SampaAdapta instala 25 sensores climáticos nas cinco regiões da cidade
A etapa inicial do projeto tem início com a instalação de 25 sensores climáticos distribuídos pelas cinco regiões da cidade. Cinco territórios foram selecionados para compor a primeira fase da rede: Perus (Norte), M’Boi Mirim (Sul), Jardim Helena (Leste), Raposo Tavares (Oeste) e Brás (Centro). Em cada local, sensores internos e externos permitem comparar microclimas e analisar como o calor se comporta em diferentes ambientes.
Os locais de instalação foram definidos com base em critérios científicos e sociais, com o intuito de construir uma visão mais ampliada a partir de pontos estratégicos da cidade. Os sensores foram instalados em locais de equipamentos públicos, edificações residenciais e de serviços contando com a disponibilidade voluntária e anuência dos proprietários e/ou responsáveis por cada espaço que acolhe os instrumentos de medição.
“Quando o projeto chegou até nós, entendemos na hora a importância de participar. Quem vive aqui sabe como o calor tem mudado a rotina.
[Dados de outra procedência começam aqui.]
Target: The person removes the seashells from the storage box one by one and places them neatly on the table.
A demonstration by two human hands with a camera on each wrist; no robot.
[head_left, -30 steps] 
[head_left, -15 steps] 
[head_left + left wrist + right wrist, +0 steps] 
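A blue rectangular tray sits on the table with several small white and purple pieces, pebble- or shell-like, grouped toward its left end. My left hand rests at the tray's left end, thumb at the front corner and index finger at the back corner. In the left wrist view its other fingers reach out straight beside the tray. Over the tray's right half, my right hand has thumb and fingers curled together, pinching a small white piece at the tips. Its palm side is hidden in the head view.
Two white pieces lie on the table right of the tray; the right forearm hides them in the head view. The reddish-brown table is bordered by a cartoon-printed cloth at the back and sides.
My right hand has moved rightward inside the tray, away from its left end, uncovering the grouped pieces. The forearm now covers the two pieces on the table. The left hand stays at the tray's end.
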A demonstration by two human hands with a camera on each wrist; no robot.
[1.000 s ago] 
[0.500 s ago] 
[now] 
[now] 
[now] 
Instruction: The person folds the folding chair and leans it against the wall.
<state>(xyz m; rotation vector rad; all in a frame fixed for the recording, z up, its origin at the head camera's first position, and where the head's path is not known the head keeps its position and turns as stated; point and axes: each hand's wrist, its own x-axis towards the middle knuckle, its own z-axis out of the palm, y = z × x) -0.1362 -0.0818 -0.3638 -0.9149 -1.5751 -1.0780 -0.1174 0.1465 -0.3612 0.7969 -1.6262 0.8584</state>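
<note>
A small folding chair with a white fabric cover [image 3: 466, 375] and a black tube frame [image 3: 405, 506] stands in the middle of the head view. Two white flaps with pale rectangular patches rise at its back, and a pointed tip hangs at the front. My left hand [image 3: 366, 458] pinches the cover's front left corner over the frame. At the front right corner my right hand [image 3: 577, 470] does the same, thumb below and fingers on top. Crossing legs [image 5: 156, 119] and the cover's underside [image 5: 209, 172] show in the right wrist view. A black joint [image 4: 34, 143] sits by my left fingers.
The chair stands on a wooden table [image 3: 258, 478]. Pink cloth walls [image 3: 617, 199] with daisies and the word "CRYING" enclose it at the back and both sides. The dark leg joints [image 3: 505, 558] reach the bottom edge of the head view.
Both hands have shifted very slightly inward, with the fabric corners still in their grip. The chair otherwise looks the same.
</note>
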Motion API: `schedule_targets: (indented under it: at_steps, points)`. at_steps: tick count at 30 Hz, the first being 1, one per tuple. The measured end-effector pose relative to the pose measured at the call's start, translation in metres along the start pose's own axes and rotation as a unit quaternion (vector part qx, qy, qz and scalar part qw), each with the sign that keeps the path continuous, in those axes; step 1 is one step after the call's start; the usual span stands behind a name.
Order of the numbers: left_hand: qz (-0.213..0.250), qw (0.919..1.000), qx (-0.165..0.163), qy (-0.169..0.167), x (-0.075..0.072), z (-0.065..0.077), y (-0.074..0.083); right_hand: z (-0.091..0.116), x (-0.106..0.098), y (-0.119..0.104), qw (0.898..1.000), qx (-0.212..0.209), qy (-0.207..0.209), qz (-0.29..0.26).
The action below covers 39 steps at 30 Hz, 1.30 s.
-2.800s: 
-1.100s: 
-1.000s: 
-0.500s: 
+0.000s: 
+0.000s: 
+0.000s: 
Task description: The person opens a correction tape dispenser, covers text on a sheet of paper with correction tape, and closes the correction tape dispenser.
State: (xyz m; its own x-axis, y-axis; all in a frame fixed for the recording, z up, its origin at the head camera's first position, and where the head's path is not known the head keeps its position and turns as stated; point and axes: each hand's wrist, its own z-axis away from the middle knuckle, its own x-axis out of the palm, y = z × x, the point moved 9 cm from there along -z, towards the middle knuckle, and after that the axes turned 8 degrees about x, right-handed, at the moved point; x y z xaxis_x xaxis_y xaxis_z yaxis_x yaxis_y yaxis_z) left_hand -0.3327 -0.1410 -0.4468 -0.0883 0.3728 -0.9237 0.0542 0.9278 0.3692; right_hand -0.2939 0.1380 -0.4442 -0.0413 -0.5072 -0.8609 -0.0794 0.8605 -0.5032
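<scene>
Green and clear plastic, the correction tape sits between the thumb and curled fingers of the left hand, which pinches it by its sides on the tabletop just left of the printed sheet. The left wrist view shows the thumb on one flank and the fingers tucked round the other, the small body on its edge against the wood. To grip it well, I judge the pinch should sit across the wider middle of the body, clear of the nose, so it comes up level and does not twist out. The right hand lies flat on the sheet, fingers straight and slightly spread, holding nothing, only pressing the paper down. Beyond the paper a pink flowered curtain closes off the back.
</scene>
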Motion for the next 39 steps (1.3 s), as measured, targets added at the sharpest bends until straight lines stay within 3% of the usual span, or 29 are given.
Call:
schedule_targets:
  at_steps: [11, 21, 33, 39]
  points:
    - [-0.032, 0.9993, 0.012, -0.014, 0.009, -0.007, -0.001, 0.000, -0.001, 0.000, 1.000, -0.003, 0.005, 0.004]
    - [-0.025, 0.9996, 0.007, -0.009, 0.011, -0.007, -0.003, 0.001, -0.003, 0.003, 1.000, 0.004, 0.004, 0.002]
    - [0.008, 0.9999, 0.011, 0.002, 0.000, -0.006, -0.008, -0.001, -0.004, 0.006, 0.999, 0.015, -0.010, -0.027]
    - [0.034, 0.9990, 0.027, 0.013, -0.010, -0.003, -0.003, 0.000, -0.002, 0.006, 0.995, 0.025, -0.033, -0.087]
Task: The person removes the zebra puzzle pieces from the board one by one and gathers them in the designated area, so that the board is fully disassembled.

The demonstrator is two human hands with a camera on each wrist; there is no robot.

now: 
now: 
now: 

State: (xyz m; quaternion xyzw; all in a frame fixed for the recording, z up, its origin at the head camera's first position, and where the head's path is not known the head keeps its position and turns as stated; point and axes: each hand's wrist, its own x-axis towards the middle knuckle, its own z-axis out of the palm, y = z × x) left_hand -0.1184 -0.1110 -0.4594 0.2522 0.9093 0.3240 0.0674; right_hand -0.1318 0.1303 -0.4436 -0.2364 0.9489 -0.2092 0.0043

Se esses dados puderem ajudar a construir soluções para toda a cidade, estamos felizes em fazer parte desse cuidado”, explica Yago Santos, da Casa de Hip Hop de Perus, uma ocupação artística independente na região norte da capital, onde foi instalado um dos equipamentos.”
Para definir os locais de instalação foram considerados: histórico de temperatura da superfície entre 2017 e 2023, tipos de morfologia urbana, vulnerabilidade socioambiental, densidade populacional, presença de áreas verdes e equipamentos públicos, características construtivas dos bairros e disponibilidade e interesse de moradores e instituições.
Até o final de 2026, a rede será ampliada e novos relatórios, mapas térmicos e diretrizes urbanas serão publicados, fortalecendo o compromisso da cidade com a Agenda 2030, principalmente contribuindo para o alcance das metas estabelecidas nos Objetivos do Desenvolvimento Sustentável 3-Saúde e Bem-Estar, 11-Cidade e Comunidades Sustentáveis e 17-Parcerias e Meios de Implementação.
Próximos passos do SampaAdapta
A partir de 2026, a cidade de São Paulo participará de Intercâmbios virtuais e presenciais com cidades que tiveram experiências implementadas sobre o tema e irá promover um ciclo de debates sobre o calor extremo e a implementação de medidas de conforto térmico na cidade.
Com a intenção de contribuir com o diálogo e a troca de experiências entre municípios, o Projeto SampaAdapta irá publicar informes técnicos sobre definição de critérios, parâmetros e áreas públicas prioritárias para implementação de medidas de conforto térmico urbano e sobre a disponibilização das análises dos dados de temperatura e clima, além de elaborar um guia para constituir uma rede de espaços públicos para o conforto térmico das pessoas.
“O SampaAdapta é um exemplo poderoso de como as cidades podem traduzir a ciência do clima em políticas práticas, fortalecendo áreas verdes, orientando o planejamento urbano e ajudando a proteger as pessoas mais vulneráveis do calor extremo”, explica Pedro de Paula, diretor da Vital Strategies no Brasil.
Sobre a Parceria por Cidades Saudáveis:
A Parceria por Cidades Saudáveis é uma rede global de mais de 70 cidades comprometidas em salvar vidas ao prevenir doenças crônicas não transmissíveis (DCNTs) e lesões. Apoiada pela Bloomberg Philanthropies, em parceria com a OMS e a organização global de saúde Vital Strategies, a iniciativa permite que cidades de todo o mundo ofereçam políticas públicas de alto impacto ou intervenção programática para reduzir as DCNTs e as lesões graves em suas comunidades.